INSTRUCTIONS FOR THE TASK = The output is the lines below from the one with "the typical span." through the one with "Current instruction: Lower", both included, printed exactly and with no other line.

SUPPLIED DATA =
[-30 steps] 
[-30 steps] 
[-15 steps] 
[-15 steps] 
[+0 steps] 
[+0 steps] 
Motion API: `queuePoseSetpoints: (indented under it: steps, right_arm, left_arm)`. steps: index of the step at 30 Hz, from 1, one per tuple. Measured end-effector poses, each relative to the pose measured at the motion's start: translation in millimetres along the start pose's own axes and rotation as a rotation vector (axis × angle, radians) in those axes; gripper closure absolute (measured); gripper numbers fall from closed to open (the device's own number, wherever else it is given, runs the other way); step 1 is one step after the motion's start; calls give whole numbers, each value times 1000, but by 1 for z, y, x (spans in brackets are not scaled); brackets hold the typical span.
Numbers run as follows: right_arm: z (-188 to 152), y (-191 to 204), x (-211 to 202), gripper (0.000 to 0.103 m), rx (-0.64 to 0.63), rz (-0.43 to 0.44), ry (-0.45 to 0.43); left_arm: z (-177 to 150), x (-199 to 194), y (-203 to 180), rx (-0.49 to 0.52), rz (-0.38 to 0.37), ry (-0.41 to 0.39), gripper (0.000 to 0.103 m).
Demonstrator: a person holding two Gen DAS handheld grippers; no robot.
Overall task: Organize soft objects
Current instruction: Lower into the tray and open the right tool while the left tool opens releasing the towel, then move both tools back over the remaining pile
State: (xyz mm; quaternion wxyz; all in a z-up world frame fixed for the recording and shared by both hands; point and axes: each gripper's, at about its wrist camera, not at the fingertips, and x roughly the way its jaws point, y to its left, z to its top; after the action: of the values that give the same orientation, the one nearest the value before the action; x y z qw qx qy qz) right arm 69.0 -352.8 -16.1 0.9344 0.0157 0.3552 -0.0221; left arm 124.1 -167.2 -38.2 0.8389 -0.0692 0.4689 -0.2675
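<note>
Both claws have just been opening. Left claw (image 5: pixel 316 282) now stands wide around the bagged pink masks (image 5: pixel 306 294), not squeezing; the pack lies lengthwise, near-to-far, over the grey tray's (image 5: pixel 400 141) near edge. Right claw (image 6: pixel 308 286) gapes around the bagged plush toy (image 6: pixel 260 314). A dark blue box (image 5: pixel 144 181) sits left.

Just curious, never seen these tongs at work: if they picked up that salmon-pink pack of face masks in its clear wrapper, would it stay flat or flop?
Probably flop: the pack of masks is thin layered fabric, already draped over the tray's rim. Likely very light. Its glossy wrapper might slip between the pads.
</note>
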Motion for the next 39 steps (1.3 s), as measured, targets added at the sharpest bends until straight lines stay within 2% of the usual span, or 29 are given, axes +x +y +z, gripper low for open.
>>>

WRITTEN ANSWER =
Motion API: `queuePoseSetpoints: (indented under it: steps, right_arm, left_arm)`. steps: index of the step at 30 Hz, from 1, one per tuple. Measured end-effector poses, each relative to the pose measured at the motion's start: translation in millimetres along the start pose's own axes and rotation as a rotation vector (axis × angle, radians) in those axes; gripper closure absolute (measured); gripper numbers fall from closed to open (the device's own number, wherever else it is given, runs the other way); step 1 is one step after the motion's start; calls give whole numbers, each value times 1000, but by 1 for z, y, x (spans in brackets are not scaled); brackets hold the typical span.
Numbers run as follows: right_arm: z (-188 to 152), y (-191 to 204), x (-211 to 202), gripper (0.000 to 0.103 m), rx (-0.64 to 0.63), rz (-0.43 to 0.44), ry (-0.45 to 0.43); left_arm: z (-177 to 150), x (-199 to 194), y (-203 to 180), rx (-0.49 to 0.52), rz (-0.38 to 0.37), ry (-0.41 to 0.39), gripper (0.000 to 0.103 m).
Demonstrator: a person holding two Gen DAS handheld grippers; no robot.
Overall task: Organize soft objects
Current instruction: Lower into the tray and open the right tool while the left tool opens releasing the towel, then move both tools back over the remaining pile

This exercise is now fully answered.